◆ What the task requires
Write out, exactly as they appear, only the lines running from the line with "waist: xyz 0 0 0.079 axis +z" to the final line of the listing; include both.

========

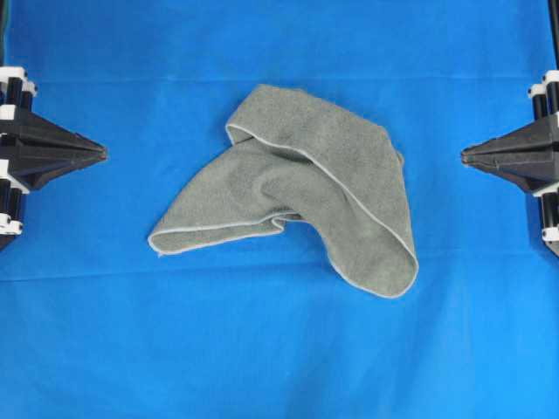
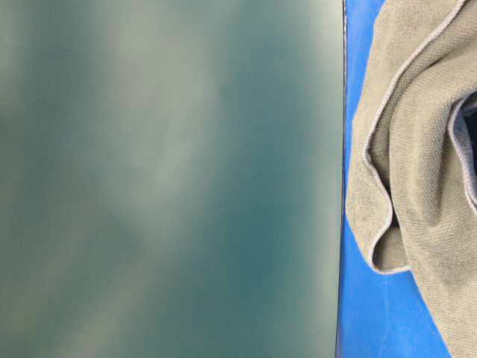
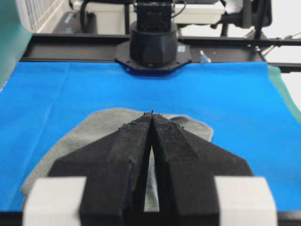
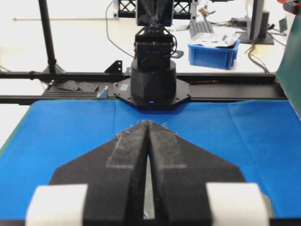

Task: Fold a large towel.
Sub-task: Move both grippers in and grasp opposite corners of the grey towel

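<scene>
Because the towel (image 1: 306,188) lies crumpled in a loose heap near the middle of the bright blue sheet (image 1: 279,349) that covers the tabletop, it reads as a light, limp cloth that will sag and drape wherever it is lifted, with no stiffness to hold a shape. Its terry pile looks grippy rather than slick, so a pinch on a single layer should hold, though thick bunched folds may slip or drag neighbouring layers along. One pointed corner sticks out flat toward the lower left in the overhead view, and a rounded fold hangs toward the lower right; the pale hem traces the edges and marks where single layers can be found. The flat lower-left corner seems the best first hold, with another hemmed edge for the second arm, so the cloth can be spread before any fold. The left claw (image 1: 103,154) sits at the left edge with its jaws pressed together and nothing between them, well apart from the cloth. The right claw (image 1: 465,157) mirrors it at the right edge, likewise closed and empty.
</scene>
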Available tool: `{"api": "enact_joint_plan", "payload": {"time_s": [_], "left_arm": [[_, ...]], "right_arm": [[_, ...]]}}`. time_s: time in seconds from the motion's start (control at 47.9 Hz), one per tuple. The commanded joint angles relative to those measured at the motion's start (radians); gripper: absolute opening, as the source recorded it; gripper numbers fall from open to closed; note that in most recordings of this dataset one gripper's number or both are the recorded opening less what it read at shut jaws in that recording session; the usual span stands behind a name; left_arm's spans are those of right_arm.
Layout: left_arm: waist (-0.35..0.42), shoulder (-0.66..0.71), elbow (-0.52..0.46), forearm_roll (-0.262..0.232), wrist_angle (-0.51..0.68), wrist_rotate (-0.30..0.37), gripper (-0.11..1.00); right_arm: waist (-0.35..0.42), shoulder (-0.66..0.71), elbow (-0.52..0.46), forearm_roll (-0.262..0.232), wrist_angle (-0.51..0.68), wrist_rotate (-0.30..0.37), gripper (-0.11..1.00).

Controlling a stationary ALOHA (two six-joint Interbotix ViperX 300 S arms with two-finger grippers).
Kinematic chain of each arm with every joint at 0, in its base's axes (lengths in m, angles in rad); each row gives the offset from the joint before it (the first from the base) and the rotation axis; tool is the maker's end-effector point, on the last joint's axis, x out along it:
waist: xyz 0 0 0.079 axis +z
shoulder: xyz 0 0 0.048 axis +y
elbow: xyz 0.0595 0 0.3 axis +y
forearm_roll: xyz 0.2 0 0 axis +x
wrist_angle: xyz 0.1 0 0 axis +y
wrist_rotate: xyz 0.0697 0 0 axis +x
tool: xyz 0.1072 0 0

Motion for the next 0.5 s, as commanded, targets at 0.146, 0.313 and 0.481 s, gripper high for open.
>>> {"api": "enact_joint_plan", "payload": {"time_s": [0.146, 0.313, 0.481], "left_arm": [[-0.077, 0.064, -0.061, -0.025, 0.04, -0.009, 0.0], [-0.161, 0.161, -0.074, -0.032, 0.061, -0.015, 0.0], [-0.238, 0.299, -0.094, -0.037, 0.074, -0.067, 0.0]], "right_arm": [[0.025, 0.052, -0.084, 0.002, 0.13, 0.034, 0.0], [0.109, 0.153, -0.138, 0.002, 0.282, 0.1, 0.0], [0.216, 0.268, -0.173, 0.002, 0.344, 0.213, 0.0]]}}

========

◆ Task response
waist: xyz 0 0 0.079 axis +z
shoulder: xyz 0 0 0.048 axis +y
elbow: xyz 0.0595 0 0.3 axis +y
forearm_roll: xyz 0.2 0 0 axis +x
wrist_angle: xyz 0.1 0 0 axis +y
wrist_rotate: xyz 0.0697 0 0 axis +x
tool: xyz 0.1072 0 0

Motion for the next 0.5 s, as commanded, targets at 0.146, 0.313 and 0.481 s, gripper high for open.
>>> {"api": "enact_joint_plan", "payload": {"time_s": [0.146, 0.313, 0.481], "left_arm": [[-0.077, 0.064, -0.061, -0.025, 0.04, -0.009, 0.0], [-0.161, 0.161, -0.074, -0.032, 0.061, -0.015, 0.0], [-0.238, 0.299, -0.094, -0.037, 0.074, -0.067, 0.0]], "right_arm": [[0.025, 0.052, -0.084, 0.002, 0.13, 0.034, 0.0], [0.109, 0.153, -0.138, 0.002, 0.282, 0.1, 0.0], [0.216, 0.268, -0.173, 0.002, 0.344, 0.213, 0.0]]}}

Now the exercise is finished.